■ Task requirements
Once the pictures are set aside, transcribe each line of the data exactly.

*-*-*

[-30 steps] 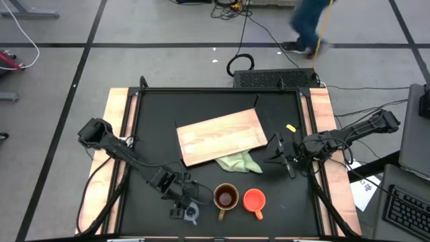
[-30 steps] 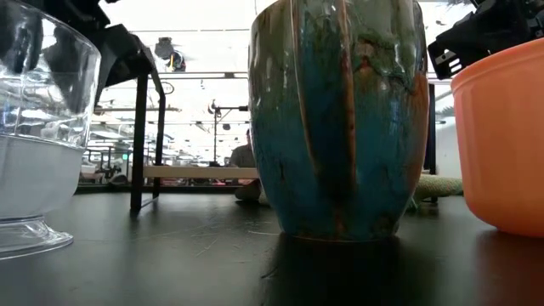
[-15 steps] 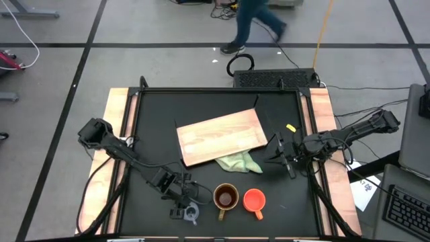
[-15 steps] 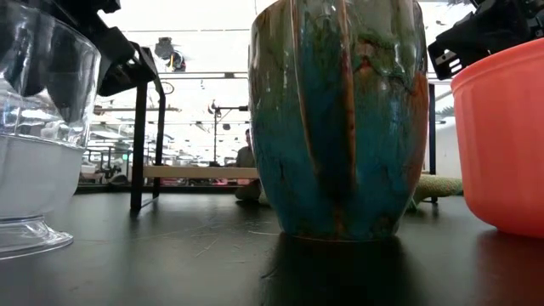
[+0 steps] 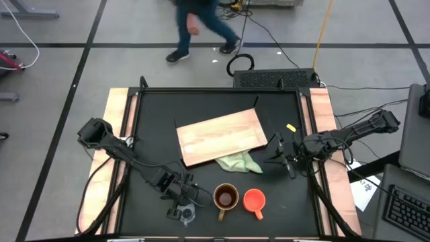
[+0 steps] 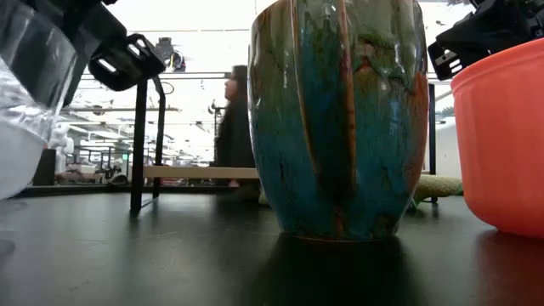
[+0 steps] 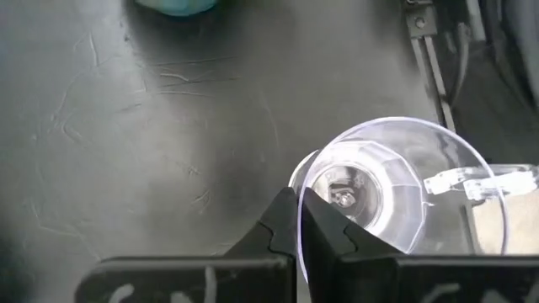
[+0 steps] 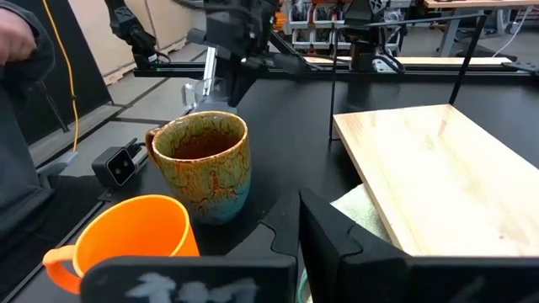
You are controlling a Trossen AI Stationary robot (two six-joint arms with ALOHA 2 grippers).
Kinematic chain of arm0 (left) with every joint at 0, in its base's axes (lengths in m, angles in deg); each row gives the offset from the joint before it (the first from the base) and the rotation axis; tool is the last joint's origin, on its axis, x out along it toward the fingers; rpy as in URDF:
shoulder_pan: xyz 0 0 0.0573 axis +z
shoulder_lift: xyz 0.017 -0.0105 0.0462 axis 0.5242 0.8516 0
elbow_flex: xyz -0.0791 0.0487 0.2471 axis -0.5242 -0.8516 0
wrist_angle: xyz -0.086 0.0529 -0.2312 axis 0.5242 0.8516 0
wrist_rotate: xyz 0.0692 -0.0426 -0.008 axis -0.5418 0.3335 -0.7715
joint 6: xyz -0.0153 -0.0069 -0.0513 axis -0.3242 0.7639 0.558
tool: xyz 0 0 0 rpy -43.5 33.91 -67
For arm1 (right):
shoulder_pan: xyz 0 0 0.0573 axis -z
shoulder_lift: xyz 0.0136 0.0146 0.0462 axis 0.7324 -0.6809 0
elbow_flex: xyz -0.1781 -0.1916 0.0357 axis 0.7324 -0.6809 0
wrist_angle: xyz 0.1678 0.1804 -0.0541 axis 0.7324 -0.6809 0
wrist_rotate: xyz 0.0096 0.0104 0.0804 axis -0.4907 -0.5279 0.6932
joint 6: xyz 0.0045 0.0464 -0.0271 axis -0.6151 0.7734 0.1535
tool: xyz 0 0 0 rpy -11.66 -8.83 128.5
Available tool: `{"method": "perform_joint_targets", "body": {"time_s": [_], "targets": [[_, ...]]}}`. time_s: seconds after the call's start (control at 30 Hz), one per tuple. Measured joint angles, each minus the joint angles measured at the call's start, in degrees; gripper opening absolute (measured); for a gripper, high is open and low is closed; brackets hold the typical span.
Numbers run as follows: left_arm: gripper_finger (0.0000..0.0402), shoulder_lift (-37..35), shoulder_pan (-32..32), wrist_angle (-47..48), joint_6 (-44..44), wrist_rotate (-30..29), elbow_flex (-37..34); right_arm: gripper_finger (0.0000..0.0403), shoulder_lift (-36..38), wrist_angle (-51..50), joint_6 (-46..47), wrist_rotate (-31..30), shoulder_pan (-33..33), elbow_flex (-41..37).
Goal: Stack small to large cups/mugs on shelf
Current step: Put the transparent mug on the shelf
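Observation:
My left gripper [image 5: 183, 202] sits near the table's front left, shut on the small clear glass cup [image 5: 184, 214], which also shows in the low view [image 6: 25, 102] and the left wrist view [image 7: 396, 194]. To its right the olive-brown mug [image 5: 226, 197] and the orange mug [image 5: 254, 200] stand upright on the black table. The light-wood shelf [image 5: 220, 136] lies flat at mid-table, over part of a pale green cloth [image 5: 238, 161]. My right gripper [image 5: 282, 156] waits shut, to the right of the cloth. My left gripper pinches the glass cup's rim [image 7: 296, 252], with one finger inside the cup and one outside. The fingers come down at it from above, slanting. The cup is tilted and its foot is off the table.
A person [image 5: 195, 27] walks across the floor beyond the table's far edge. A small yellow thing [image 5: 290, 128] lies right of the shelf. A black frame post [image 6: 138, 144] stands at the back. Bare black table lies between the mugs and the shelf.
My left gripper has shut on the glass cup's rim and raised it. The cup has tipped, and its foot has left the table. The person behind the table has walked toward the left.

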Motion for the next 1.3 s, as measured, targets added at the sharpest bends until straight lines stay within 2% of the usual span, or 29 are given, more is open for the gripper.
{"method": "perform_joint_targets", "body": {"time_s": [0.2, 0.53, 0.7, 0.93, 1.17, 1.3], "targets": [[0.0003, -4.26, -0.04, -0.74, -3.99, -0.48, 0.31, 0.0, -0.02, 0.0, -0.04, 0.0, 0.0, 0.0], [0.0001, -15.18, 0.53, -4.72, -9.81, -7.71, 0.44, 0.0, -0.02, -0.02, -0.61, 0.0, -0.02, 0.0], [0.0001, -17.28, 2.44, -6.68, -13.14, -11.92, 2.29, 0.0, 0.0, -0.07, -0.86, 0.0, -0.02, 0.0], [0.0001, -17.25, 8.61, -3.62, -15.48, -14.9, 9.05, 0.0, -0.01, -0.15, -1.06, 0.0, -0.02, 0.0], [0.0001, -16.47, 17.59, 8.07, -15.68, -14.37, 16.92, 0.0, -0.02, -0.55, -1.06, 0.0, -0.02, 0.0], [0.0001, -15.88, 22.81, 12.88, -17.53, -13.04, 18.67, 0.0, -0.02, -0.78, -1.06, 0.0, -0.02, 0.0]]}}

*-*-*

■ Written reply
[-30 steps] 
[-30 steps] 
[-15 steps] 
[-15 steps] 
[+0 steps] 
[+0 steps] 
[+0 steps] 
[+0 steps] 
You are controlling a Trossen AI Stationary robot (two six-joint arms with ALOHA 2 grippers).
Kinematic chain of arm0 (left) with every joint at 0, in its base's axes (lengths in m, angles in deg); each row gives the offset from the joint before it (the first from the base) and the rotation axis; tool is the last joint's origin, on its axis, x out along it toward the fingers; rpy as in URDF:
shoulder_pan: xyz 0 0 0.0573 axis +z
shoulder_lift: xyz 0.017 -0.0105 0.0462 axis 0.5242 0.8516 0
elbow_flex: xyz -0.0791 0.0487 0.2471 axis -0.5242 -0.8516 0
wrist_angle: xyz -0.086 0.0529 -0.2312 axis 0.5242 0.8516 0
wrist_rotate: xyz 0.0692 -0.0426 -0.008 axis -0.5418 0.3335 -0.7715
joint 6: xyz -0.0153 -0.0069 -0.0513 axis -0.3242 0.7639 0.558
tool: xyz 0 0 0 rpy -43.5 33.91 -67
For arm1 (right):
shoulder_pan: xyz 0 0 0.0573 axis -z
shoulder_lift: xyz 0.0136 0.0146 0.0462 axis 0.7324 -0.6809 0
elbow_flex: xyz -0.1781 -0.1916 0.0357 axis 0.7324 -0.6809 0
wrist_angle: xyz 0.1678 0.1804 -0.0541 axis 0.7324 -0.6809 0
wrist_rotate: xyz 0.0096 0.0104 0.0804 axis -0.4907 -0.5279 0.6932
joint 6: xyz 0.0045 0.0464 -0.0271 axis -0.6151 0.7734 0.1535
tool: xyz 0 0 0 rpy -11.66 -8.83 128.5
Available tool: `{"method": "perform_joint_targets", "body": {"time_s": [_], "targets": [[_, ...]]}}`. time_s: seconds after the call's start (control at 30 Hz), one per tuple. Measured joint angles, each minus the joint angles measured at the call's start, in degrees; gripper opening absolute (measured); for a gripper, high is open and low is closed; brackets hold the typical span.
Numbers run as follows: left_arm: gripper_finger (0.0000..0.0402), shoulder_lift (-37..35), shoulder_pan (-32..32), wrist_angle (-47..48), joint_6 (-44..44), wrist_rotate (-30..29), elbow_flex (-37..34); right_arm: gripper_finger (0.0000..0.0403), shoulder_lift (-36..38), wrist_angle (-51..50), joint_6 (-46..47), wrist_rotate (-31..30), shoulder_pan (-33..33), elbow_flex (-41..37).
Goal: Stack small to large cups/mugs on shelf
Current step: Put the transparent mug on the shelf
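Observation:
My left gripper [image 5: 183, 202] sits near the table's front left, shut on the small clear glass cup [image 5: 184, 214], which also shows in the low view [image 6: 25, 102] and the left wrist view [image 7: 396, 194]. To its right the olive-brown mug [image 5: 226, 197] and the orange mug [image 5: 254, 200] stand upright on the black table. The light-wood shelf [image 5: 220, 136] lies flat at mid-table, over part of a pale green cloth [image 5: 238, 161]. My right gripper [image 5: 282, 156] waits shut, to the right of the cloth. My left gripper pinches the glass cup's rim [image 7: 296, 252], with one finger inside the cup and one outside. The fingers come down at it from above, slanting. The cup is tilted and its foot is off the table.
A person [image 5: 195, 27] walks across the floor beyond the table's far edge. A small yellow thing [image 5: 290, 128] lies right of the shelf. A black frame post [image 6: 138, 144] stands at the back. Bare black table lies between the mugs and the shelf.
My left gripper has shut on the glass cup's rim and raised it. The cup has tipped, and its foot has left the table. The person behind the table has walked toward the left.
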
Motion for the next 1.3 s, as measured, targets added at the sharpest bends until straight lines stay within 2% of the usual span, or 29 are given, more is open for the gripper.
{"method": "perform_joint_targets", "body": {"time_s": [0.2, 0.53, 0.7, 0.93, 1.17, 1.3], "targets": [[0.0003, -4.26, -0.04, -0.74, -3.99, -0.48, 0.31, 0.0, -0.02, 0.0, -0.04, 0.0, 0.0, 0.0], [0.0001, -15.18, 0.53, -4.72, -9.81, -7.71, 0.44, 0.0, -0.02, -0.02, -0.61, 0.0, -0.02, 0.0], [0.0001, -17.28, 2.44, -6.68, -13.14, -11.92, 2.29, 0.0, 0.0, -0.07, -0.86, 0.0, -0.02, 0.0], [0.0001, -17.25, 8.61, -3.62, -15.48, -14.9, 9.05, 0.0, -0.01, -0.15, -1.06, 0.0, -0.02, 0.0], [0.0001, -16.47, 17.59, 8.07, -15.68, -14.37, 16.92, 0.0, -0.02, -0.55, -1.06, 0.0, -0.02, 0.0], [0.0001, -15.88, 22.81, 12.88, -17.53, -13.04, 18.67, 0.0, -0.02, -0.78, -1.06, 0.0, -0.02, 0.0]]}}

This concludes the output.